Old Time Radio shows are more than simply historical audio artifacts. They are a high entertainment value. The stories and humor are timeless. Although they come from a supposedly “more innocent time”, the plots and stories you will hear in radio drama and situation comedies are still being used on TV sitcoms and dramas today.
One of the terrific things about getting into Old Time Radio, or OTR, is that it is a form of entertainment that can be enjoyed just about anywhere without interfering with what is going on in your world. Listening to a 50 year old or earlier radio program is not as current or high tech as enjoying the latest viral video. However, it is difficult to really enjoy a video while you are cleaning the house, fixing a meal, walking the dog or taking the kids to the park. You can even enjoy your OTR programs while driving. The half-hour or 15 minute format of these old programs make them an easy fit into a commute, shopping trip or a road trip. With a portable MP3 player, you can even enjoy your OTR while standing in line at the supermarket.
What sort of programming can you find when you get into OTR? Almost any type of program that you can see on television was first tried on the radio, so the variety is nearly endless. Many OTR enthusiasts keep a collection of comedy, mystery and dramas on hand.
A great way to get some extra smiles into your day is listening to Radio Comedies. The Situation Comedy follows basically the same formula we all know from TV. It is a miniature drama driven by characters that listeners come to know and love who find themselves in a new ridiculous situation in each episode. Great Radio Sitcoms include Life of Riley, Blondie, My Favorite Husband starring Lucille Ball, and The Great Gildersleeve.

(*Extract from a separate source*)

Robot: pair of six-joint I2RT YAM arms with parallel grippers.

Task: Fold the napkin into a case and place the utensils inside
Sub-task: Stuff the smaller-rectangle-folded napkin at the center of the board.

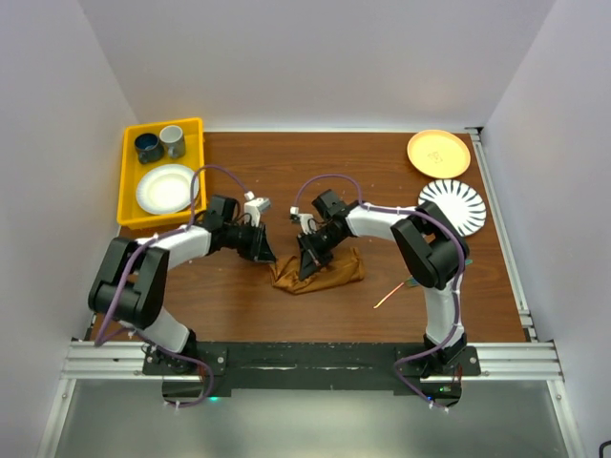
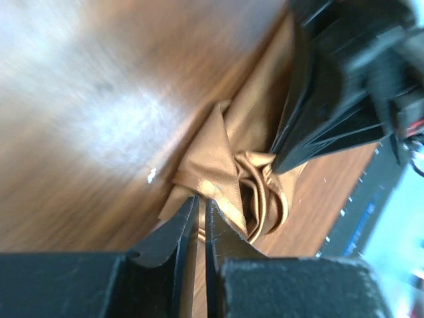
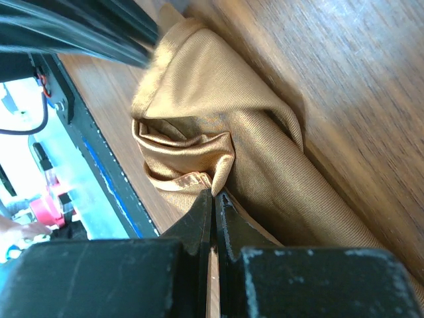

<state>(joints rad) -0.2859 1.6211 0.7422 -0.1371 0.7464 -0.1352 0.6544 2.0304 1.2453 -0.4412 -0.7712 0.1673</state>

Another comedy format, which was wildly popular during the Golden Age, was the Hosted Variety Program. These programs were originally built around some of Vaudeville’s best performers. Along with the host was an orchestra, usually a singer, and a cast of supporting players. Some of their routines may have been old fashioned, but they knew how to work an audience, both in person and on the air. Two of the best were Bob Hope and Jack Benny. Bob had a gift of connecting with his audience, which made him popular with the servicemen he loved and respected. Jack created a character who was nothing like himself in real life, but with all his supposed negative qualities, audiences loved him because he allowed himself to be the butt of the jokes.
Mysteries and crime dramas are fun listening because they ask the listener to solve a puzzle, and that puzzle is often murder! Crime shows are often divided into hard and soft boiled. Soft boiled detectives are usually more cerebral, looking for the clues to find out Whodunit. The hard boiled sort are more action packed with no-nonsense heroes who always get their man, and usually the pretty girl, as well!
Radio drama takes on many forms, from the daily “cry in your dishwater” world of the Soap Operas to retelling of historical events to horror and science fiction stories to Hollywood Movie plots adapted to the radio. Some of the great anthology programs like Suspense, Escape, General Electric Theater and NBC University dramatized great works of fiction for the radio audience. Cavalcade of America profiled real people and events with remarkably high production values. Shows like Lux Radio Theater, Academy Award Theater and Hollywood Star Time allowed folks who could not get to the movie house on a regular basis a way to enjoy Hollywood productions before the days of DVD or even VHS tapes!